Joe Liberty wrote:If anything, the presumption that government can't even secure property rights properly would be an argument in favor of an-caps, not against, wouldn't it?
You can't have property rights without a government to mediate the claims, recognize new ones, and defend property claims by force against seizure. An-caps do support governments that perform the property privilege protection function of government; they entertain delusions of calling their governments "rights management agencies", but that's just renaming the beast.
That doesn't follow. Exactly how does securing the property rights of all individuals, and having no power left over to be influenced by and grant favors to the few, only benefit the few?
It benefits the few people who have property at the expense of the many who don't. It would be like the government saying "we'll only be providing Medicare for the rich, but the rest of you still get to pay for it." When the government is stripped down to a set of functions that anyone can qualify for, but which most people do not actually qualify for, that is simply a service to power.
Nevermind that governments started and maintained the slave trade by ignoring those property rights, right?

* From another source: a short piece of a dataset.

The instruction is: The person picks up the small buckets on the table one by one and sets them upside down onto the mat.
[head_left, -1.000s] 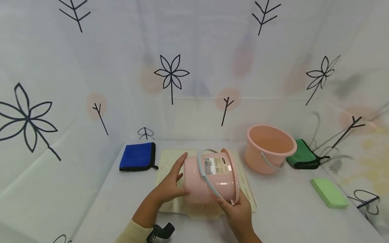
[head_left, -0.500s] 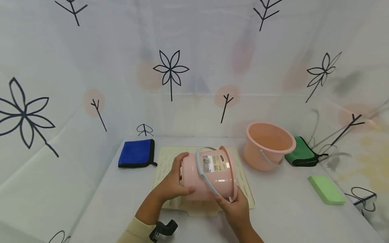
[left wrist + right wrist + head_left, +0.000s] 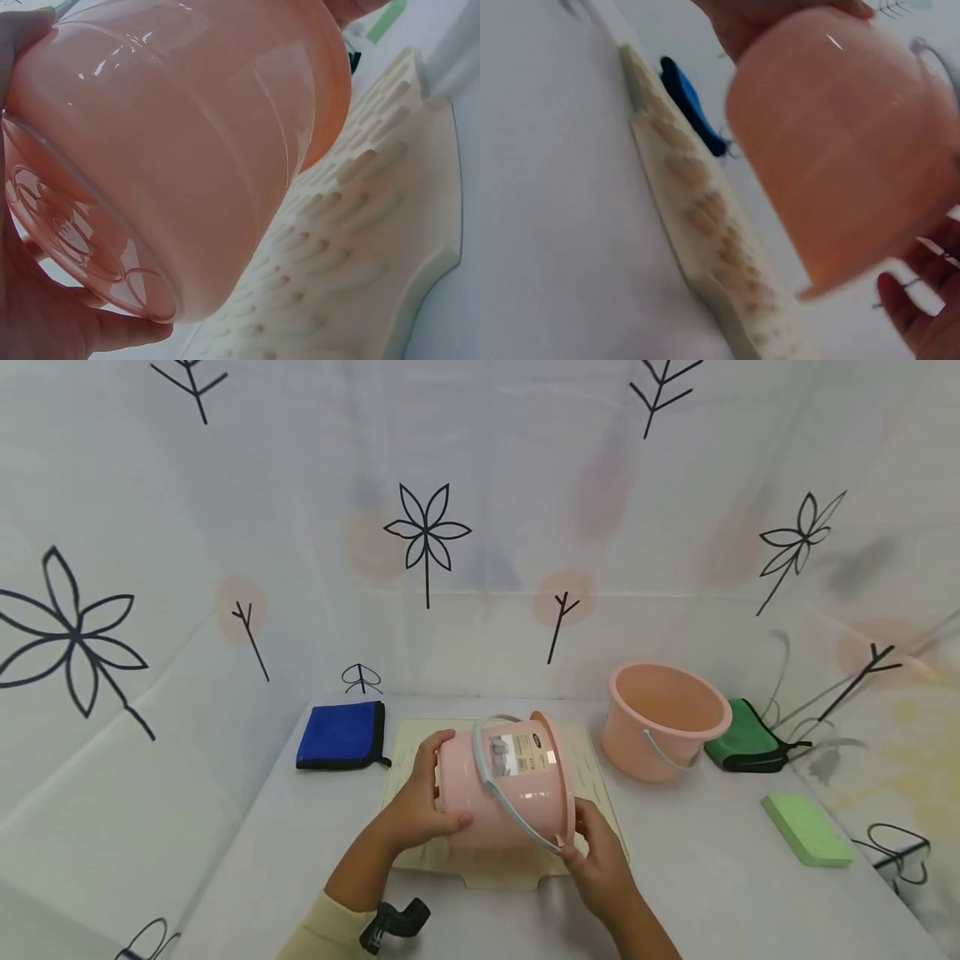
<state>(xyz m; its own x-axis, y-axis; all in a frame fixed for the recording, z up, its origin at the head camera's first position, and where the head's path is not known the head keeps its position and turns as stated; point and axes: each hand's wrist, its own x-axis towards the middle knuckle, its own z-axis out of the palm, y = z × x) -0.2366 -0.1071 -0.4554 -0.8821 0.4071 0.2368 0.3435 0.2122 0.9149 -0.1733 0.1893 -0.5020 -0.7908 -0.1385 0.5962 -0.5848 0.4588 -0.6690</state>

We could have solved the problem more directly simply by eliminating property rights; slaves can't be slaves if there is no property. So what? The government ended it, even if it might also have started it--though really trying to claim that the government "started it" by granting people the property privilege over other people is pretty weak. The slavers who were interested in buying people were the start of it, the government just didn't get in their way. The government opted not to interfere with the slaveowner's "precious" negative liberties until it changed its policy.
You give government credit for ending an abhorrent practice that it started and perpetuated in the first place.
The slaveholders started it, the government simply did nothing to get in the way of their property claim for a time. That's rather like saying that a person who drives by a car crash without stopping to do something about the injured caused the car crash. It's stupid.
Yes, we're saying governmnet was a failure because it failed in the first place.
Sure, Henry Ford was a failure for not making electric cars to begin with. If he had just foreseen the problems with gasoline, we could have avoided this whole oil issue. Fuck Henry Ford, he was a total failure in life. Yeah, that makes total sense, right?
The fact that the government isn't omniscient does not mean it isn't a necessary and conflicted weapon against domination by the wealthy. The fact that the government can be of many minds about an issue does not mean it cannot serve the working class against the investor class.
It's like an auto mechanic who screws up your engine the first time you take it to him. Does he deserve praise and thanks when he finally fixes his own mistake? Shouldn't he be held responsible for making it in the first place?
Except that's not an adequate analogy; the government didn't start the business of hiring slaves, it just adapted its existing property framework to account for slavery--until they stopped doing that, and decided that slavery was morally abhorrent. Yes, they should have decided that earlier, but that doesn't mean they created slavery. Slavery was created by the individuals who bought other people, not the government that was afraid to infringe on the slaveowner's property privilege. That makes the government cowardly, not a slaver.